Dentro das universidades, ensina-se a história de um país onde sempre foram os homens que mandaram, os homens que decidiram, os homens que ditaram as regras. Essa herança se repete nas instituições: quando uma mulher denuncia violência doméstica, mas, por vulnerabilidade, medo ou circunstâncias pessoais, decide retirar a queixa, o sistema a culpa, como se fosse cúmplice da própria dor. Ainda vivemos em um país que insiste em repetir o ditado perverso: “briga de marido e mulher, ninguém mete a colher”.

Mas não é assim que as coisas funcionam. Em briga de marido e mulher, a gente disca 190. Porque a vida de uma mulher não é assunto privado, não é questão doméstica, não é detalhe. É direito humano fundamental.

Privilégio masculino é poder sair de casa à noite, embriagar-se em um bar e voltar sem medo de ser violentado, sem receio de que o simples ato de existir lhe custe a vida. No máximo, perderá um celular, será alvo de um roubo. Mas nunca terá sua dignidade despedaçada pelo fato de ser homem. Privilégio masculino é caminhar às quatro da manhã até o ponto de ônibus, certo de que sua integridade não será violada, que seu corpo não será transformado em alvo, que sua respiração não será interrompida por mãos que se julgam donas de destinos alheios.

Privilégio masculino é terminar um relacionamento quando bem entender, declarar que a mulher é “tóxica” ou simplesmente decidir que deseja ficar só — e saber que, cinco dias depois, continuará respirando. Porque o direito à vida, para o homem, não é negociável.

Privilégio masculino é procurar a polícia e encontrar do outro lado alguém que pensa como você, que age como você, que valida sua narrativa. É saber que sua dor será reconhecida, que sua palavra terá peso. Enquanto isso, a mulher que ousa denunciar é julgada, desacreditada, silenciada. Privilégio masculino é acreditar que o direito da mulher só começa quando você concede permissão. Que ela não pode se distrair, não pode se enganar, não pode escolher outro caminho. Que sua liberdade é uma concessão, não um direito.

Este artigo é um grito. Um grito de revolta, de repulsa, de dor. Um grito que acolhe quem já perdeu alguém por feminicídio. Um grito que reconhece que, sim, você está sozinha. Que a segurança pública não irá protegê-la. Que o Estado não irá protegê-la. Que seus amigos e familiares, muitas vezes, não farão nada. E que, dependendo do caso, seus dias estão contados.

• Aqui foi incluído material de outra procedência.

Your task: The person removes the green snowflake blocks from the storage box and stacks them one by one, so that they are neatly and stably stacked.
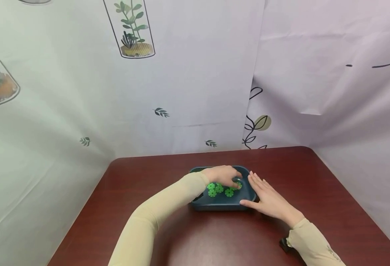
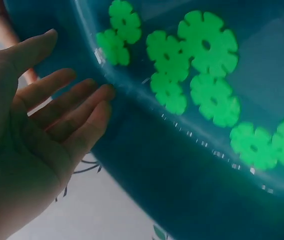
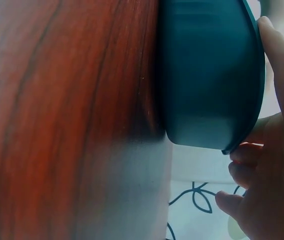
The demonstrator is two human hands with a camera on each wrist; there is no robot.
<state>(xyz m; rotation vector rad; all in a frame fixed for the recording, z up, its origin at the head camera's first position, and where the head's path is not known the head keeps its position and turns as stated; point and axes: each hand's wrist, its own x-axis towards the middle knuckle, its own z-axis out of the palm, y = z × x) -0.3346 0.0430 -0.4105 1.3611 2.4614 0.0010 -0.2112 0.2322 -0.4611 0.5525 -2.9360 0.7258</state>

Essa é a realidade nua e crua. Uma realidade que precisa revoltar quem lê. Uma realidade que precisa ser entendida por quem nunca se colocou no lugar de uma mulher.

Não é destino. Não é acaso. É covardia institucionalizada. É a perpetuação de um modelo que insiste em sufocar, em calar, em matar. É necropolítica. E você, leitor, diante dessa realidade, precisa se perguntar: o que estou fazendo diante disso? Qual é a importância da mulher no mundo? O que estamos fazendo com nossas amigas, irmãs e filhas que relatam estar sofrendo ou ter sofrido violência? Você ligou 190? Você foi à delegacia? Você mostrou ajuda, empatia? Ou apenas compartilhou textos tristes?